Getting out of a bad debt is quite a challenge, but to try to do so with a bad credit is even harder to accomplish. A bad debt is a debt that you can’t afford to overlook payments for but the terms of payment are making it near impossible for you to have the debt taken care of. It takes a bit of planning and financial maneuvering to get out of a bad debt and we’ll share about this below.

Assess Your Debt Situation

If you have a bad credit or a bad debt, the first thing you need to do to pay off the debt is to find out what caused your present financial situation to begin with. Where you in the habit of purchasing things that are beyond your means or was your situation because of repeatedly forgetting to pay on time, thus damaging your credit score and accumulating lots of interest? Understanding the cause of your bad debt and/or bad credit situation will help you pick the best solution and plan for payment.

You also need to ask yourself if you are truly in debt. Most people are not aware that simple mistakes in recording or computing interest can cause a downward spiral that can place a person in debt although there is no debt, to begin with. Checking one’s credit history is important to see if all information contained therein are accurate. If everything is accurate, then it is time to find a way to pay off the debts.

Consolidate Loans

A possible solution to paying debt is to consolidate your loans to a lower-interest debt in order to manage payments easier. Going this route can help you get out of both bad credit and bad debt by eliminating huge fees for interest and taking care of the hassle of trying to get separate bills paid on time. However, you have to understand that simple debt consolidation may not be enough if you don’t take your financial history into consideration because the truth is, having bad credit and/or bad debts are just symptoms of having a deeper issue with handling your finances. You have to pick a solution that works for your long-term benefit.

Plan for the Future

A personal plan for paying debt allows you to see what you can afford to pay towards debts each month. To determine how much you can set aside for debt payment per month, list down all monthly expenses and subtract the total from your expected monthly income. Whatever is left is what you can truly afford to set aside for debt payments. Determining this prevents you from agreeing to payment terms that you cannot fulfill which will just result in worse credit and worse debt down the road.

Get Out of a Bad Debt the Smart Way

Some smart ways to take care of a bad debt and bad credit is to use your home equity for paying debts or to get a bad credit loan. Both have pros and cons that are worth a look to see which would suit your financial needs better. Contact us at Mortgage Central Canada for an obligation-free initial consultation as soon as possible if you need help with getting out of a bad debt.

 

Advantages and Disadvantages of Using Your Home Equity to Pay Off Debt

Trying to pay various bills per month can take a lot of effort, not to mention worrying about racking up fees due to interest and dealing with the stress brought on by seeing bills pile up. Consolidating bills can give you the breathing space you need so you can focus on working to pay instead of worrying about paying on time.
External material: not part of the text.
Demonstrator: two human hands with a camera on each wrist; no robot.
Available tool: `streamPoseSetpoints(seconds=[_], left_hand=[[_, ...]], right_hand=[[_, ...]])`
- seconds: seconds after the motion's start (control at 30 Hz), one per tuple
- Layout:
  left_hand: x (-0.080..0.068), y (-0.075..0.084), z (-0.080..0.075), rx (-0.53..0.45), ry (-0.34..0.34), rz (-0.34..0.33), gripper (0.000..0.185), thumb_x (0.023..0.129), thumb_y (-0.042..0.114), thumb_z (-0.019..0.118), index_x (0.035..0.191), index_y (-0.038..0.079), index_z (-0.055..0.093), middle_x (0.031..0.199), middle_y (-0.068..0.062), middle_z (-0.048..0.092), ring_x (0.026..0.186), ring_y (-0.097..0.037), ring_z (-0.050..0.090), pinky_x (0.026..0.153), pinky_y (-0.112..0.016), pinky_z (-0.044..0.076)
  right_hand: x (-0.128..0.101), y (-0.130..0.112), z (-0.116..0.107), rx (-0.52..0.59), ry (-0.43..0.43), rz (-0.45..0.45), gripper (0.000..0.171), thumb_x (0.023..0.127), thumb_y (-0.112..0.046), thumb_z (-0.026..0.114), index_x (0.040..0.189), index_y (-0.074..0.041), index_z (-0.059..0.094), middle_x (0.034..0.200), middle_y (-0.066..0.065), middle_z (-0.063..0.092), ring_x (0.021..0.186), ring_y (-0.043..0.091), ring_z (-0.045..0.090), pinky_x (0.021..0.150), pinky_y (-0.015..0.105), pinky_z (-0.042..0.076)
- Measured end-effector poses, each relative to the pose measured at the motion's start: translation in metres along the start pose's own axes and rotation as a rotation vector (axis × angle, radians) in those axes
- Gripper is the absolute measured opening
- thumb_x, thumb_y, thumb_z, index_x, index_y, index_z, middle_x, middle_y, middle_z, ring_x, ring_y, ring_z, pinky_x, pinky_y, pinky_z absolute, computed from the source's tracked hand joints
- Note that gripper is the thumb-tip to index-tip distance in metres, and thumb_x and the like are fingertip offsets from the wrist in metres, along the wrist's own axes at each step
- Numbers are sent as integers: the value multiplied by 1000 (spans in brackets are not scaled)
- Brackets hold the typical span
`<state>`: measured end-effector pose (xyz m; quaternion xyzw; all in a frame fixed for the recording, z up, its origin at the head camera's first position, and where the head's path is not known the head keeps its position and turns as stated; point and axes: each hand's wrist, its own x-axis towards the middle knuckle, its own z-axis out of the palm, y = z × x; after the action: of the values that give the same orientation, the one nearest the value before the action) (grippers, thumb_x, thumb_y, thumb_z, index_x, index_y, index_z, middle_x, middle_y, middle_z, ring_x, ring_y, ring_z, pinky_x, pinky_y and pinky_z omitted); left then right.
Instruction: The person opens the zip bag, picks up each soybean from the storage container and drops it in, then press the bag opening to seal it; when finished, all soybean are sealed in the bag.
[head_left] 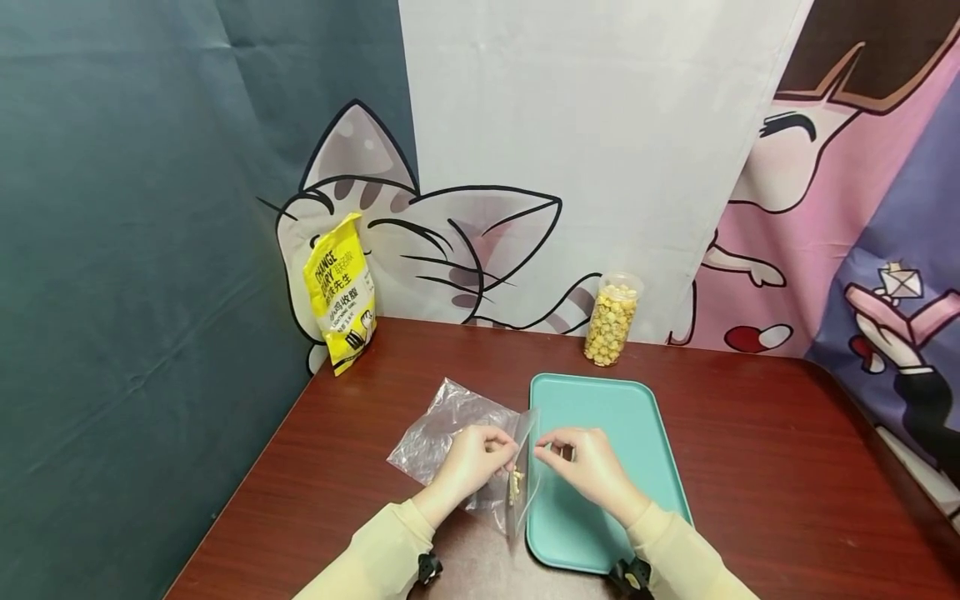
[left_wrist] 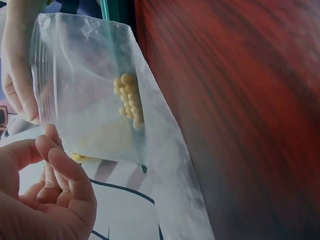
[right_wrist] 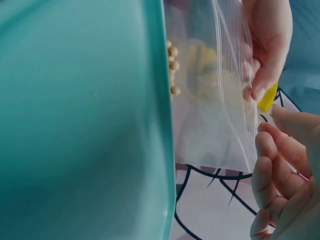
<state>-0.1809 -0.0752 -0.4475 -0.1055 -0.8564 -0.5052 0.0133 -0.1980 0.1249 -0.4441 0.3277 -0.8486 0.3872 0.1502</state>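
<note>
A clear zip-lock bag (head_left: 522,500) stands on its edge by the tray's left side, with small round yellow pieces (left_wrist: 131,102) at its bottom. At its zip edge, the thumb and forefinger of my left hand (head_left: 474,457) pinch the plastic. Close to the same edge from the right, over the tray, is my right hand (head_left: 592,467). Its fingers bend loosely, and a gap shows between thumb and forefinger in the right wrist view. Behind the left hand a crumpled clear plastic bag (head_left: 450,412) lies on the table. The turquoise tray (head_left: 600,408) lies under the right hand.
A clear jar of yellow popcorn-like pieces (head_left: 612,325) stands at the back of the dark red table (head_left: 750,450). The yellow snack packet (head_left: 341,292) leans upright at the back left. Printed cloth (head_left: 615,108) hangs behind the table.
</note>
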Motion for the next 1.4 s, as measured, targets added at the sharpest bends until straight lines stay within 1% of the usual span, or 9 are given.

One of the best ways to consolidate debt is to use a home equity loan because unlike transferring to a lower-interest card or getting a personal loan, using home equity to consolidate debt have fewer disadvantages. We’ll talk about the advantages and disadvantages of using home equity to consolidate your debts below.

Advantages of Using Home Equity to Pay Off Debt

Saving on interest is the most popular reason why people turn into using their home equity for debt consolidation. The savings are usually in the thousands of dollars per year on average. The lower fixed-rate interest of a home equity loan is also far easier to manage than trying to gain control over multiple loans. Another bonus is that the interest for a home equity loan is oftentimes tax-deductible because it is considered a second mortgage. On the other hand, if you choose to access your home equity via HELOC, you’ll have to make sure that you get a capped lifetime rate and that you make payments towards the principal to avoid fees as much as possible.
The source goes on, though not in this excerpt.